2. Database documents ACLs managed by the Database itself
If the documents ACLs are managed internally by the database, then you will need to configure a JDBC authority connector that will connect to the database and retrieve the access tokens of users. To do that, follow these steps:
go to the MCD admin UI and navigate to Authorities => List Authority Connections and add a new connection
enter a name (mandatory) and a description (optionnal) in the “Name” tab
Select the “JDBC” connection type and the authority group corresponding to the authority group associated to the repository connector used in the crawl job of your database
Click on the “Continue” button and in the “Database Type” tab that will appear, select the database type corresponding to yours and select the “by label” access method.
NB: The access method serves to find the columns in the resultsets by name or by label, “by name” will search for original column name whereas the “by label” option will search for the column label. A column label is by default the original column name if there is no mapping (e.g ‘SELECT id AS doc_id’ is a mapping of the original column name ‘id’ to ‘doc_id’), if a mapping is defined, then the label will be the mapping name. In our case we definitely want to use labels instead of original column names !In the “Server” tab, fulfill the parameter as you did for the repository connector
Do the same in the “Credentials” tab
In the “Queries” tab you must define two queries:
- the “user ID query” that must return the database user ID based on the username provided by Datafari (which is samaccount@domain when an Active Directory is configured). Its query template is:SELECT idfield AS $(IDCOLUMN) FROM usertable WHERE login = $(USERNAME)
- the “authorization tokens query” that must return authorization tokens for a given user database ID, or a username (like for the ID query). Its query template is:
SELECT groupnamefield AS $(TOKENCOLUMN) FROM grouptable WHERE user_id = $(UID) OR login = $(USERNAME)
The “user ID query” is only mandatory if the table/view used in the authorization tokens query only works with database user IDs and that you need to perform a mapping between usernames (samaccount@domain) and database user IDs. If defined, it must use the $(IDCOLUMN)
parameter that is used by the connector to identify the user database ID, and the $(USERNAME)
parameter that is replaced by the connector by the username provided by Datafari during search.
The “authorization tokens query” must use the $(TOKENCOLUMN)
that is used by the connector to identify in a result set the auth token of the user, and either the $(UID)
or the $(USERNAME)
or both depending if the table/view used in the query is working with usernames (samaccount@domain) or database user IDs (the $(UID)
parameter is replaced by the user ID returned by the “user ID query”). Also, the “authorization tokens query” must return one result tuple per user authorization token. Here is an example of a compatible user_authorizations table/view for the “authorization tokens query”:
auth_id | username | auth_token |
---|---|---|
1 | mike@francelabs.com | managers |
2 | it_department |
With that kind of table/view, the “authorization tokens query” would be
SELECT auth_token AS $(TOKENCOLUMN) FROM user_authorizations WHERE username = $(USERNAME)

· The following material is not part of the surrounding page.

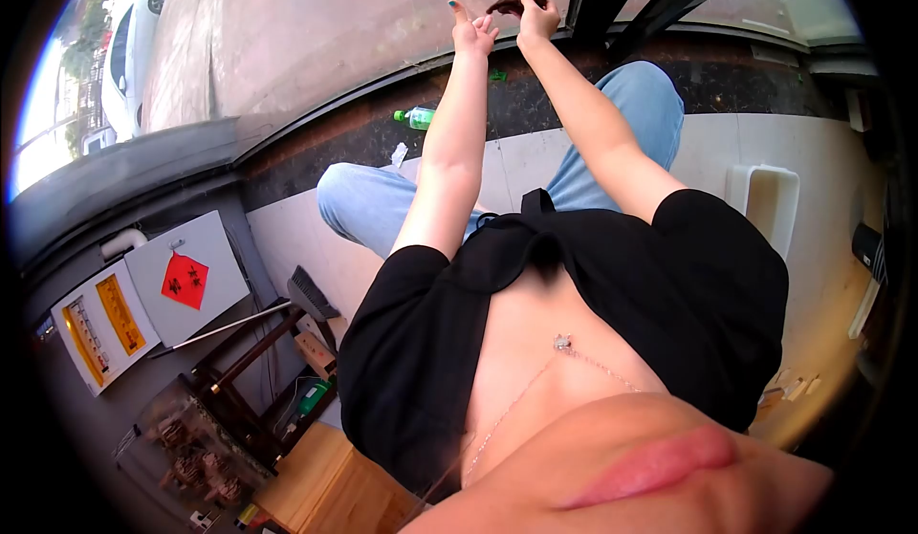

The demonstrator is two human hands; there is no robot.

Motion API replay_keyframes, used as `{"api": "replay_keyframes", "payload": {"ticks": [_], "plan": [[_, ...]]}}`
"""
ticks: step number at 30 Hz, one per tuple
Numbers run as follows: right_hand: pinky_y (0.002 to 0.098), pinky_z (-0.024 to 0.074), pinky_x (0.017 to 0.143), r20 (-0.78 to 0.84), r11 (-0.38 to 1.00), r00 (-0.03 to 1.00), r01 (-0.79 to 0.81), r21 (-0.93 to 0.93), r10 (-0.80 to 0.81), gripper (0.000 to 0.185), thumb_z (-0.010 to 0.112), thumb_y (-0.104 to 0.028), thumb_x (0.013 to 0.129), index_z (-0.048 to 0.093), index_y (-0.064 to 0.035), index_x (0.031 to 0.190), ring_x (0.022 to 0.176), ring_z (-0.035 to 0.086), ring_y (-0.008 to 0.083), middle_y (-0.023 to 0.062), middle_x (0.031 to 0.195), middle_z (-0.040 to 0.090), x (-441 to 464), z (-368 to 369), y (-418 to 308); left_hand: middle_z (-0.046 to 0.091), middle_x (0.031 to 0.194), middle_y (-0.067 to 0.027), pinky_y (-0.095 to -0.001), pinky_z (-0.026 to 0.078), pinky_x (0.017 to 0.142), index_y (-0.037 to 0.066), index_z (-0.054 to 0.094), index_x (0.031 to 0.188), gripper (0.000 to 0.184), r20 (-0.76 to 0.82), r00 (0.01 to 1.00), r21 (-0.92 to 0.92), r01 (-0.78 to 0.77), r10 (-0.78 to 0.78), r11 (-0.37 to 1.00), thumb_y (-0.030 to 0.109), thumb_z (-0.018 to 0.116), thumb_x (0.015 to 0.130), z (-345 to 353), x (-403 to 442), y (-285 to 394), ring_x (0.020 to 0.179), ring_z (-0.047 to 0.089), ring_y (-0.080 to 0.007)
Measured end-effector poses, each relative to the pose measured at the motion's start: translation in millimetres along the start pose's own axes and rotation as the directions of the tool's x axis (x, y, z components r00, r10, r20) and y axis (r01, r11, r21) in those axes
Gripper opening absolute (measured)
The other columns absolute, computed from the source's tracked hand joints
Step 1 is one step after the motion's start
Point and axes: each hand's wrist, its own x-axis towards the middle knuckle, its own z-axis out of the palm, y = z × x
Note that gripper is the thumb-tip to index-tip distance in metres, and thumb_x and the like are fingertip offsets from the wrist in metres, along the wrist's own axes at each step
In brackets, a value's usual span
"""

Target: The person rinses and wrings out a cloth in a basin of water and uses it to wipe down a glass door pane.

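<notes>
My right hand is closed on a dark brown, glossy object, too small to name, above the dark floor strip at the window's foot. Just left of it, my left hand is turned up with the thumb stretched out and the other fingers partly curled. Its fingertips come near the dark object's lower edge; whether they touch it I cannot tell. Both arms reach forward over my bent knees in blue jeans.
A green-capped bottle lies by my left forearm, near a crumpled white scrap. A white tray is at the right. A broom, a grey box with a red paper and a wooden cabinet are at the left.
</notes>
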Motion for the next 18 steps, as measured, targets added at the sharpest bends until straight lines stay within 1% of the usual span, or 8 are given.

Once everything is configured like described in those steps, you can save the authority connector and test it using the "Test Active Directory Authority" tool provided by Datafari mentioned in that documentation /wiki/spaces/DATAFARI/pages/223313957
If the authority is working and properly configured with THE CORRECT AUTHORITY GROUP (the same configured for the repository connector used in the crawl job), your database documents searches are now secured.